From a more general standpoint, what you'll need to do is use a Call Library Function Node (located in the All Functions>>Advanced palette) to call the necessary functions out of those DLLs. Before you can do this, you'll need to know some specifics about what functions are available in those DLLs and what parameters/outputs are associated with them. This information is typically available in the product manual or perhaps someone else with experience with your specific device can speak to that. Once you know the functions necessary to execute the desired operations, you simply configure a Call Library Function Node for each of them and place them in your LabVIEW code.


Just saw this and want to clarify on this. This is a total no-go! The Twain interface is a very old technology from the days when Windows was a cooperative multitasking environment without real tasks or threads. In order for Twain to allow for some sort of multitasked integration into an application it requires you to integrate the Twain handling into the message loop of your application. As you do not have direct control over the source code LabVIEW is written from, this is a very tedious operation, with Windows message hooks and such, lots and lots of semaphore protection to avoid race conditions etc. etc.
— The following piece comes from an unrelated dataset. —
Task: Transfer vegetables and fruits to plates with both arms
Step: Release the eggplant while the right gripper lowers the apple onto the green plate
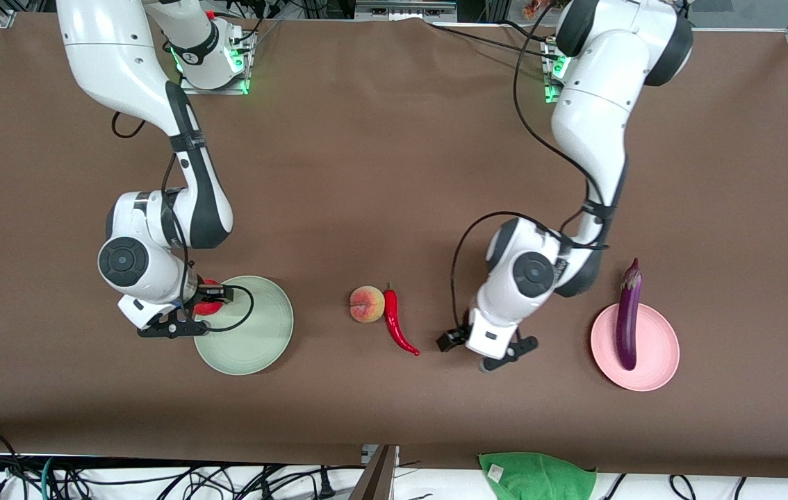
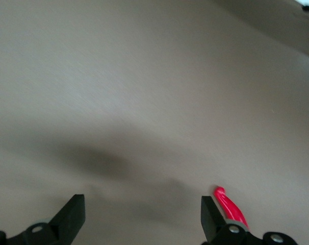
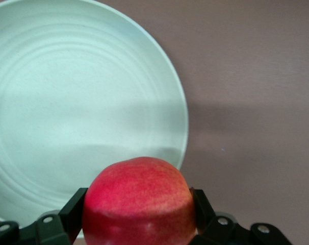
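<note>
Pinched between the right gripper's [image 3: 139,214] fingers, the red apple [image 3: 138,201] is held over the mint green plate's [image 1: 265,333] rim. The left gripper [image 2: 143,217] is spread wide above bare table [image 1: 394,173], near the chili pepper [image 1: 397,325] and peach [image 1: 367,304]. The eggplant [image 1: 627,316] is lying on the pink plate [image 1: 658,351]. No writing is legible.

Mint plate [image 1: 255,340] lying bare under right gripper [image 3: 139,214] gripping apple [image 3: 138,201]. Peach [image 1: 367,304] touching chili [image 1: 398,325], crowding its side. Eggplant [image 1: 627,321] lying across pink plate [image 1: 658,357]. Left gripper [image 2: 143,214] hanging open over bare table [image 1: 380,173].
</note>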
There is simply no way that you can do anything even remotely workable just by using the Call Library Node. You will need a (rather complex) external shared library that goes in between Twain and LabVIEW and takes care of all the subtleties. I know for sure because I wrote such a beast in the past.

Now there is a Toolkit from the French Alliance member Alliance Vision http://www.alliancevision.com/us/index.html
that does this. If you need Twain I would definitely go for this. My own library is only to the point of what I had needed for a particular project, (meaning it supports two specific scanners without issues) and without any documentation for external users and I couldn't give it away for free either.

Just want to warn you but there is a good chance that the Alliance Vision Twain Toolkit does not really give you full programmatic control of all the parameters of non-scanner devices and you won't be able to avoid letting the Twain driver show the device specific configuration dialog to manipulate specific settings.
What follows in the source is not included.